Cross-validation is a standard statistical technique used to estimate generalisation error. It’s typically used for model selection and parameter tuning in the context of classification and regression models. It can also be used to measure the forecast error of time series models. At Kohort, we’re forecasting cross-sectional time series. We work with cohort-based longitudinal data with the aim of predicting new cohort sizes, retention and monetisation. As such, we perform cross-validation to evaluate model performance.

Our cross-validation procedure is in accordance with Prophet. For a given dataset, we select an initial training period together with a number of cutoff points in its history. Then, for each cutoff point, we fit the Kohort model using data only up to that point in time. Forecasting over some future horizon, we compare the actual values to the model output values. Once complete, we repeat the process for each search parameter and segment (see below) in question. Then, we aggregate the various results to construct an accuracy measure of the Kohort model.
.jpeg)
We perform cross-validation at scale. Our typical dataset can be segmented into at least 20 different categories (according to region, channel, platform, etc.). We normally select in excess of 10 cutoff points and include at least 5 search parameters. This implies many hundreds of trials. For each such trial, the Kohort model is trained on millions of rows of data. Performing this computation is difficult.
As far as resource constraints permit, the cross-validation workflow needs to run in parallel. Given that distributed computing is not the mainstay of a typical data scientist, we originally turned to Python native off-the-shelf workflow tools. In particular, we used Prefect together with a DASK executor. This would run on a Kubernetes cluster, spinning up Kubernetes Pods as needed. On the cluster, each Pod (running our Docker container) would sequentially execute instances of the Kohort model.

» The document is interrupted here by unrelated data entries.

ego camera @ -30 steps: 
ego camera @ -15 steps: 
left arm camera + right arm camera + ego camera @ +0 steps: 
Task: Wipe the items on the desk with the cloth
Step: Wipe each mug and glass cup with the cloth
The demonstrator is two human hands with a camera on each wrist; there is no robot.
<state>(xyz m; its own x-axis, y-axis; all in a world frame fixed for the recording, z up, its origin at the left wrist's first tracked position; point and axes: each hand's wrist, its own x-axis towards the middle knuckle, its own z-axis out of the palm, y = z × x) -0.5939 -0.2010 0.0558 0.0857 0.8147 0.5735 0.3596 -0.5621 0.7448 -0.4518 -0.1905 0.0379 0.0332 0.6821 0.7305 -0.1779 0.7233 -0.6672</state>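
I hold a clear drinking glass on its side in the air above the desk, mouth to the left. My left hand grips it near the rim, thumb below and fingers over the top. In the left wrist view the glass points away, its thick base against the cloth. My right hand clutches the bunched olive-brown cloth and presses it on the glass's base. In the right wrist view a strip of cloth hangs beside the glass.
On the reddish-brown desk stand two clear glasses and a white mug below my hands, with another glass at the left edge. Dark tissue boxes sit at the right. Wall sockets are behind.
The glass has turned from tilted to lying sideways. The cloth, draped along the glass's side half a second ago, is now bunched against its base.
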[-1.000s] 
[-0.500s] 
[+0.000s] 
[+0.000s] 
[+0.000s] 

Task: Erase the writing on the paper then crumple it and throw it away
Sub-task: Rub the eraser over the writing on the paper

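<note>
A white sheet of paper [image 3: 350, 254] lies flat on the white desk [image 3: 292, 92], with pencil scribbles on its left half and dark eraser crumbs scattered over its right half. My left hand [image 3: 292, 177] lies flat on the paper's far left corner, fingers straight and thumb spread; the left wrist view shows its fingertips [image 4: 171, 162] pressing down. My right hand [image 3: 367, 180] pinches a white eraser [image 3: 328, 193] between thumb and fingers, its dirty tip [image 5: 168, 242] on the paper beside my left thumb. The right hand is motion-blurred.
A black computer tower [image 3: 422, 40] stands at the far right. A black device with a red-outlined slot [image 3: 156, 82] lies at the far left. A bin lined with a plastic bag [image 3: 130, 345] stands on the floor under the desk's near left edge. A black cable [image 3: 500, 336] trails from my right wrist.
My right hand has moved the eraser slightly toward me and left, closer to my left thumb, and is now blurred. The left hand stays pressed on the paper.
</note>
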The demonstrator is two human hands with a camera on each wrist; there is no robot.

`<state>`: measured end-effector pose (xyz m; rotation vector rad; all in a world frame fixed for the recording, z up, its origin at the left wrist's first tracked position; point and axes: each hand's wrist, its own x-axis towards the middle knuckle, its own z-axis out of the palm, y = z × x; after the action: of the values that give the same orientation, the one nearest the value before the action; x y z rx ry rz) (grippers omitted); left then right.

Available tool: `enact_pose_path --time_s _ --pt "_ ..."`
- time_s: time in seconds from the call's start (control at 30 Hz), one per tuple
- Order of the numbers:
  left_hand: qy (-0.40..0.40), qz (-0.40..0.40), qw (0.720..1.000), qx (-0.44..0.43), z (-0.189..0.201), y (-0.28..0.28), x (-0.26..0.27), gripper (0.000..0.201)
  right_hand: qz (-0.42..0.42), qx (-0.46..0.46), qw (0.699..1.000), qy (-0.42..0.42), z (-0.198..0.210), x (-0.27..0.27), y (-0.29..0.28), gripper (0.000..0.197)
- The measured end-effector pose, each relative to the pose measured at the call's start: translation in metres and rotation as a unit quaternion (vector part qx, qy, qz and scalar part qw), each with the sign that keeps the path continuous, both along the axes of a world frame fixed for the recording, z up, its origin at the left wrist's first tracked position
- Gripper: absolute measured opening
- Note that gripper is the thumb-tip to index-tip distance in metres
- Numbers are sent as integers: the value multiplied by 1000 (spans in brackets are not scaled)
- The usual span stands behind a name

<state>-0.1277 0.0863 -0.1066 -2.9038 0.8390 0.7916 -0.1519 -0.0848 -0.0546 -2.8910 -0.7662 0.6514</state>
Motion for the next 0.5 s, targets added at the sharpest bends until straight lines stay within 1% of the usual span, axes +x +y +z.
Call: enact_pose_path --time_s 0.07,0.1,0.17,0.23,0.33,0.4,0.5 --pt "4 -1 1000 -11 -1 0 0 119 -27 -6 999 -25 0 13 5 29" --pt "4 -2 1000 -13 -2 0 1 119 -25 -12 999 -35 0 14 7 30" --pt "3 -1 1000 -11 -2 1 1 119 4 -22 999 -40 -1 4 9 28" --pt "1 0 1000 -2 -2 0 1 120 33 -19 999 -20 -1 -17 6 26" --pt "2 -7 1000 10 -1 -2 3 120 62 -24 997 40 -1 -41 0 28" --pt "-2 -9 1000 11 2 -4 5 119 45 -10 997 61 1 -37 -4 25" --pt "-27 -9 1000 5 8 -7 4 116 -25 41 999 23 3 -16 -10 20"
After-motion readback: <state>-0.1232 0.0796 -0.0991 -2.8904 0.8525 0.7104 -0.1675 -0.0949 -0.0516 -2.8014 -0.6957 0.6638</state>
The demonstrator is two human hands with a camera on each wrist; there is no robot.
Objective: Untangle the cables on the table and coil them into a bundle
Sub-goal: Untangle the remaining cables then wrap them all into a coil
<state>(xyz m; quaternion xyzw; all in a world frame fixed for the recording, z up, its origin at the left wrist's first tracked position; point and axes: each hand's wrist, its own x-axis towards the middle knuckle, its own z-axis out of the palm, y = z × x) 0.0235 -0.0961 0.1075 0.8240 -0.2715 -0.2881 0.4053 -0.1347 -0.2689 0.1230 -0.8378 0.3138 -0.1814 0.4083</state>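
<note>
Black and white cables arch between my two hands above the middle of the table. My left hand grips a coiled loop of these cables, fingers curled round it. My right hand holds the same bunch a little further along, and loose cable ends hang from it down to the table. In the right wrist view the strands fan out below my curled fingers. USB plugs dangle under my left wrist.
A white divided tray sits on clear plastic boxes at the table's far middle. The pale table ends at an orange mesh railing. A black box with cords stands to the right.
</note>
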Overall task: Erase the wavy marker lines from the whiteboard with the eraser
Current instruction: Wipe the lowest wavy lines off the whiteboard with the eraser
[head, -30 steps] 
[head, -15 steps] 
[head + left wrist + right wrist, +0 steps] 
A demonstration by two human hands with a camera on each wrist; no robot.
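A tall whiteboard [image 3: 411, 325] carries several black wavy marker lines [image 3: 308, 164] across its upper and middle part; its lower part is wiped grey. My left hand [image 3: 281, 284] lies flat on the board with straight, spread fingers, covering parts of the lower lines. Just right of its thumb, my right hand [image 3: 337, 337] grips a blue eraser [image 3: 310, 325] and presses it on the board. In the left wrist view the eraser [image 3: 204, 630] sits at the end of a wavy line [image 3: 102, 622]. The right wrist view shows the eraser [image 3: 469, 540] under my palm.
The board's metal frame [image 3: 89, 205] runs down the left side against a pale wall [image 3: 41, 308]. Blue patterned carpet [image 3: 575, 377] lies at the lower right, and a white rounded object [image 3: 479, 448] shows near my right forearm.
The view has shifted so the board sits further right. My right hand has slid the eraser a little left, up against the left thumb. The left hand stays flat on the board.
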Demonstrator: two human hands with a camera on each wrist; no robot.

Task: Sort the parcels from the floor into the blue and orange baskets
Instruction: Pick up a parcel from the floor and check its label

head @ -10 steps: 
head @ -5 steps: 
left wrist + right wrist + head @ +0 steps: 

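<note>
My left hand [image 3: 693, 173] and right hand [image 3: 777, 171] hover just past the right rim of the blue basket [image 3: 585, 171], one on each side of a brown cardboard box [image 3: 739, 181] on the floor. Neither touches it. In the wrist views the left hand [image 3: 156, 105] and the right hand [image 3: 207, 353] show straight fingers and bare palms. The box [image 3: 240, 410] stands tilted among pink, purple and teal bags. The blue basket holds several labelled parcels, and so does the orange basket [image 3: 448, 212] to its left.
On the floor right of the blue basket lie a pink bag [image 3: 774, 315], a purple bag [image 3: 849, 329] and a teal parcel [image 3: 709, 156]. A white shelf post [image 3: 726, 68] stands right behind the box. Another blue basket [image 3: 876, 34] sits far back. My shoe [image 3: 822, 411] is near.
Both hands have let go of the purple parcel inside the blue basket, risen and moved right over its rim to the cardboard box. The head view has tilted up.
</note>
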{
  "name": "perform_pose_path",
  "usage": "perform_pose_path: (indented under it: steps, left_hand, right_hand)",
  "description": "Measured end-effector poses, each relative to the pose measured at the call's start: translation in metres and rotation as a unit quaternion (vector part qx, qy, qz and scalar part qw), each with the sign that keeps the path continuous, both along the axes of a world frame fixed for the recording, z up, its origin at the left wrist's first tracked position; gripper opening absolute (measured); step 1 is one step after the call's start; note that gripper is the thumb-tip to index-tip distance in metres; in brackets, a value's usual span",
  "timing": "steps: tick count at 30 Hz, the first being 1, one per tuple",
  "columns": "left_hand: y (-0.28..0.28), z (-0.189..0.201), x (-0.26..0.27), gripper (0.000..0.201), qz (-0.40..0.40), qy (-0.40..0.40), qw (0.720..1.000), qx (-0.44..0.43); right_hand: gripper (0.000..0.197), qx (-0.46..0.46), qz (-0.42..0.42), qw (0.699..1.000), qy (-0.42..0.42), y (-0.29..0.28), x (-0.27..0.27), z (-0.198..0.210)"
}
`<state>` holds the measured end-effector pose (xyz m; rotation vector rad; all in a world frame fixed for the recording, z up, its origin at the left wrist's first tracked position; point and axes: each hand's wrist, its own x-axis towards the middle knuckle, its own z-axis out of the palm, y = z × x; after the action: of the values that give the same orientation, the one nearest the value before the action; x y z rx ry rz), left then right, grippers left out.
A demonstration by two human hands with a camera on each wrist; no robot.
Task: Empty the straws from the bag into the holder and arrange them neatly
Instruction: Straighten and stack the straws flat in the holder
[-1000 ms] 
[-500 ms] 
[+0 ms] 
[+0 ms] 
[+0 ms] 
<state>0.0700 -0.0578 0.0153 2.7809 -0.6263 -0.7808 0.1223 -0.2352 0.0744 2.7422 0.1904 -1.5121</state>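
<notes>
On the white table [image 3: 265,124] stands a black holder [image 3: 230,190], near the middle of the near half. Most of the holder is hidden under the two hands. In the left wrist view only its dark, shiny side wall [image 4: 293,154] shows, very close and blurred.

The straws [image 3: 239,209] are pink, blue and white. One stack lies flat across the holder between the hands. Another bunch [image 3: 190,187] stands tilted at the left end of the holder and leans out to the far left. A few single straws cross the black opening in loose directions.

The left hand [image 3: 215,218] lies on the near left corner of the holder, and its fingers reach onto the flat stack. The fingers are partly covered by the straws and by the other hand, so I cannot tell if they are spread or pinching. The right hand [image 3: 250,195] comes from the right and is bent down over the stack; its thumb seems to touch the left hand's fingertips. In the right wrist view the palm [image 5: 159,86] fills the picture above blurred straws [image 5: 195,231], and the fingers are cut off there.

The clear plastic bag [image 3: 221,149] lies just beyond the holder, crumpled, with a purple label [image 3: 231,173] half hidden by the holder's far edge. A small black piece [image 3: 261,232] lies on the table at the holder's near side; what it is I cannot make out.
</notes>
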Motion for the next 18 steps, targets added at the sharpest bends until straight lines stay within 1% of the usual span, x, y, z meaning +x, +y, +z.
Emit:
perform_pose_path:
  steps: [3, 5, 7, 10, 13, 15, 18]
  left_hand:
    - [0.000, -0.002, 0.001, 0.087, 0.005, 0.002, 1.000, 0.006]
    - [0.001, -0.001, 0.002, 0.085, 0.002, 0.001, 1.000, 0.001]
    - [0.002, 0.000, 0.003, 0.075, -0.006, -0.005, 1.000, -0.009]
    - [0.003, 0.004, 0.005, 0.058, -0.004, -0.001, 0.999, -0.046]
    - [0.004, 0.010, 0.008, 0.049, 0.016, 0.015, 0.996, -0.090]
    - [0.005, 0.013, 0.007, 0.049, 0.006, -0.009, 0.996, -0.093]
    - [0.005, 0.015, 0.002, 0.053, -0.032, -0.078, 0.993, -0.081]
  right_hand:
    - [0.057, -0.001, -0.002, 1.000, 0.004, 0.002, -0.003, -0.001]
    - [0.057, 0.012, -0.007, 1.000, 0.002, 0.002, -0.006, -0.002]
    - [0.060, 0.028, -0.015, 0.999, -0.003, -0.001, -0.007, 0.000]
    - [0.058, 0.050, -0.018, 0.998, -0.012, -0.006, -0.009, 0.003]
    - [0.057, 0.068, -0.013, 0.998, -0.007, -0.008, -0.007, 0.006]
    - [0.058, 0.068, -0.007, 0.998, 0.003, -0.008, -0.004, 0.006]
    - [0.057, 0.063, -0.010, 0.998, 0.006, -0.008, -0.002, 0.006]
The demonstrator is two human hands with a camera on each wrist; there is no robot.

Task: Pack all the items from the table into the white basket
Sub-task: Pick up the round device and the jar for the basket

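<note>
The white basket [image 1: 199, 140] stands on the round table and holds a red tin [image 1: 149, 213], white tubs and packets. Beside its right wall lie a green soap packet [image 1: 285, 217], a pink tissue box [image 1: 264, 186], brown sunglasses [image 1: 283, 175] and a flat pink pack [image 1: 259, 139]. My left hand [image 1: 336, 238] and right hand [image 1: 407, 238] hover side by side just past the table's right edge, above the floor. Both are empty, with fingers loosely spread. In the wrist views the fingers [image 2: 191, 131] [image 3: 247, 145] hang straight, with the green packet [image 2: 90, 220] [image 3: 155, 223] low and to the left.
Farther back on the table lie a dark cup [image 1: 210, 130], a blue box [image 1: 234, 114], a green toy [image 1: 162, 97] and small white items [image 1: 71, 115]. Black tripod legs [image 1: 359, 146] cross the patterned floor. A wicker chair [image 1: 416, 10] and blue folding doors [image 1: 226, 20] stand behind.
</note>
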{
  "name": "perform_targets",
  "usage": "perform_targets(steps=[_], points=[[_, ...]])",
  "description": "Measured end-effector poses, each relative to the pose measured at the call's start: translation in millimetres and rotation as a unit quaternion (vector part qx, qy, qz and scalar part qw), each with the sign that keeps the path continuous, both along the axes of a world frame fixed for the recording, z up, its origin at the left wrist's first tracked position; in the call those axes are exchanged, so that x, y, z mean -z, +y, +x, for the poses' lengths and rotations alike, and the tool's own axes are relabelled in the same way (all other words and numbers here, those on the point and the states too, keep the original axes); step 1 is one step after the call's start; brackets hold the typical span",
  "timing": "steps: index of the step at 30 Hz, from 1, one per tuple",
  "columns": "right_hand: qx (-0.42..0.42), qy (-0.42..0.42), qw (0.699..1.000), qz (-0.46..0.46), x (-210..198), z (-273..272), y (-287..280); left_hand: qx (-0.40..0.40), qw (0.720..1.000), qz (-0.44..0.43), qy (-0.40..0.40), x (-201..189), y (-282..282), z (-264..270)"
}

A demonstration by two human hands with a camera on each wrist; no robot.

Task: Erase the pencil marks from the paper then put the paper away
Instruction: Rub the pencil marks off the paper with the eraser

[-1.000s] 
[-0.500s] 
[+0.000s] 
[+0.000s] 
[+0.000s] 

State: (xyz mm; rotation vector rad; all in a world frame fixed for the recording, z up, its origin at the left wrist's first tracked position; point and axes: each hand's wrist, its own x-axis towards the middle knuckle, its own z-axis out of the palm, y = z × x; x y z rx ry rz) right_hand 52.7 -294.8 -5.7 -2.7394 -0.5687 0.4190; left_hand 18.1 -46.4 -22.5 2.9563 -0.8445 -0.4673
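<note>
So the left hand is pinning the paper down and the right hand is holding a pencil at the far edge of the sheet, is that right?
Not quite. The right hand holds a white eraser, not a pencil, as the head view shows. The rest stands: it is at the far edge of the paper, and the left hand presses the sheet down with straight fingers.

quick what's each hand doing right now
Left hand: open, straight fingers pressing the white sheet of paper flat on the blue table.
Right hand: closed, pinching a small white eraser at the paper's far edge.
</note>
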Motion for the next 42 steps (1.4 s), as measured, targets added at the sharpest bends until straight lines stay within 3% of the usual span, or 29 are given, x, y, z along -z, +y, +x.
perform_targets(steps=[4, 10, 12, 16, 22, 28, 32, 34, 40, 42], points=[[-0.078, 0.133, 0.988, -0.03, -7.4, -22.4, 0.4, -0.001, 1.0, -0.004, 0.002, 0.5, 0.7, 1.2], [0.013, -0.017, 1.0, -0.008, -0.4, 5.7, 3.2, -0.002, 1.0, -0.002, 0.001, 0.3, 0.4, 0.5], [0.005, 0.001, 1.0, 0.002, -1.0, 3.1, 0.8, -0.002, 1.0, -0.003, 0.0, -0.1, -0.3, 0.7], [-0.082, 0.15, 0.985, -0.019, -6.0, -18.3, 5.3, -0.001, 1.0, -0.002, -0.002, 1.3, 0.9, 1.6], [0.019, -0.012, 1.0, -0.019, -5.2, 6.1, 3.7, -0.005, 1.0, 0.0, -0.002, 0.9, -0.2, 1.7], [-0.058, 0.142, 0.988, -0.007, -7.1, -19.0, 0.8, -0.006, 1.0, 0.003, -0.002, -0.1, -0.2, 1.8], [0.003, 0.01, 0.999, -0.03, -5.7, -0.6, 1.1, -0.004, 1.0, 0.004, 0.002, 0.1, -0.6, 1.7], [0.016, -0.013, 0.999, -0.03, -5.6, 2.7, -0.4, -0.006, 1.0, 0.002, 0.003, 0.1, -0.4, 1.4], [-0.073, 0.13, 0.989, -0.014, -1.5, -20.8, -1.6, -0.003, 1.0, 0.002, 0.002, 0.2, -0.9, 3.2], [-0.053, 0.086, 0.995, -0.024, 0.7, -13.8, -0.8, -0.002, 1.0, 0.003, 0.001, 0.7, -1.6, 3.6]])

At first, this process worked reliably. However, as time passed the size of our datasets grew and the burden of features inflated. As a result, we started experiencing computational issues. Our logs were flooded with errors related to Python’s garbage collector and “long-running GIL-holding functions”.
Noticing a build-up of memory in the Pods as the workflow progressed through the various trials, we surmised that a leak was present. We made various attempts at alleviating the problem. This includes evaluating our own code for a memory leak, as well as breaking up our model into smaller components and running them separately. However, the same build-up of memory persisted. We concluded that our computational requirements were different to what the likes of DASK is intended for, and that we needed a custom solution.
Kubernetes features several controllers for managing Pods. Kubernetes Jobs is one such controller which ensures that Pods terminate immediately after executing some batch of work. The workflow tool we’d been using were defining these so-called batches in a way that was not optimised for our needs. Specifically, the batches were too big, causing Pods to run for too long. This meant a build up of memory (due to the aforementioned leak) as the workflow progressed and, finally, failure.
To avoid the memory build-up, we needed to redefine the batches to only include a single unit of work. That is, for each trial of the cross-validation, we needed a new Pod to be created in the cluster. Said Pod should then execute the relevant work, upload the results, and terminate on completion. To achieve this, we would need a tool for scheduling and monitoring cross-validation trials, as well as a tool for scaling resources. To this end, we decided on RabbitMQ and Kubernetes Event-driven Autoscaling (KEDA).

RabbitMQ is a message broker. It can be used to create message queues dynamically on-the-fly. Our custom workflow uses a remote procedure call (RPC) implementation. Every cross-validation creates two queues: a work-queue and a callback-queue. When the workflow kicks off, each trial of the cross-validation (or, batch of work that needs to run) gets mapped to an instruction. This instruction is then added to the work-queue. Following this, the second queue, the callback-queue, is monitored. Once a message in the work-queue is processed (i.e., a trial of the cross-validation executed), a corresponding message gets added to the callback-queue. If a work-queue message was processed successfully, the message added to the callback-queue is the location of the relevant trial's results. Should something go wrong during execution of the Kohort model, the relevant exception gets added as a message to the callback-queue instead (in which case the workflow gets terminated). If all the messages in the work-queue were processed successfully, the results produced by each fold get aggregated and compiled into a report.
The role of KEDA in the above is to take care of the computational effort needed. For each cross-validation, a KEDA deployment is created on our Kubernetes Cluster that scales according to the length of the work-queue (this happens after the work-queue has been created and populated). KEDA then creates a Kubernetes Job for each message in the work-queue. Once message processing completes, the relevant response is added to the callback queue and the Pod in question terminates. This continues for as long as there are unacknowledged messages in the work-queue.
The result of the above described workflow is a cross-validation pipeline that is robust to scale. Previously we had to retry failed workflows or redefine them all together, now we have a solution that is stable and reliable. This allows us to iterate faster and, ultimately, provides the tool needed to improve the Kohort forecasting model.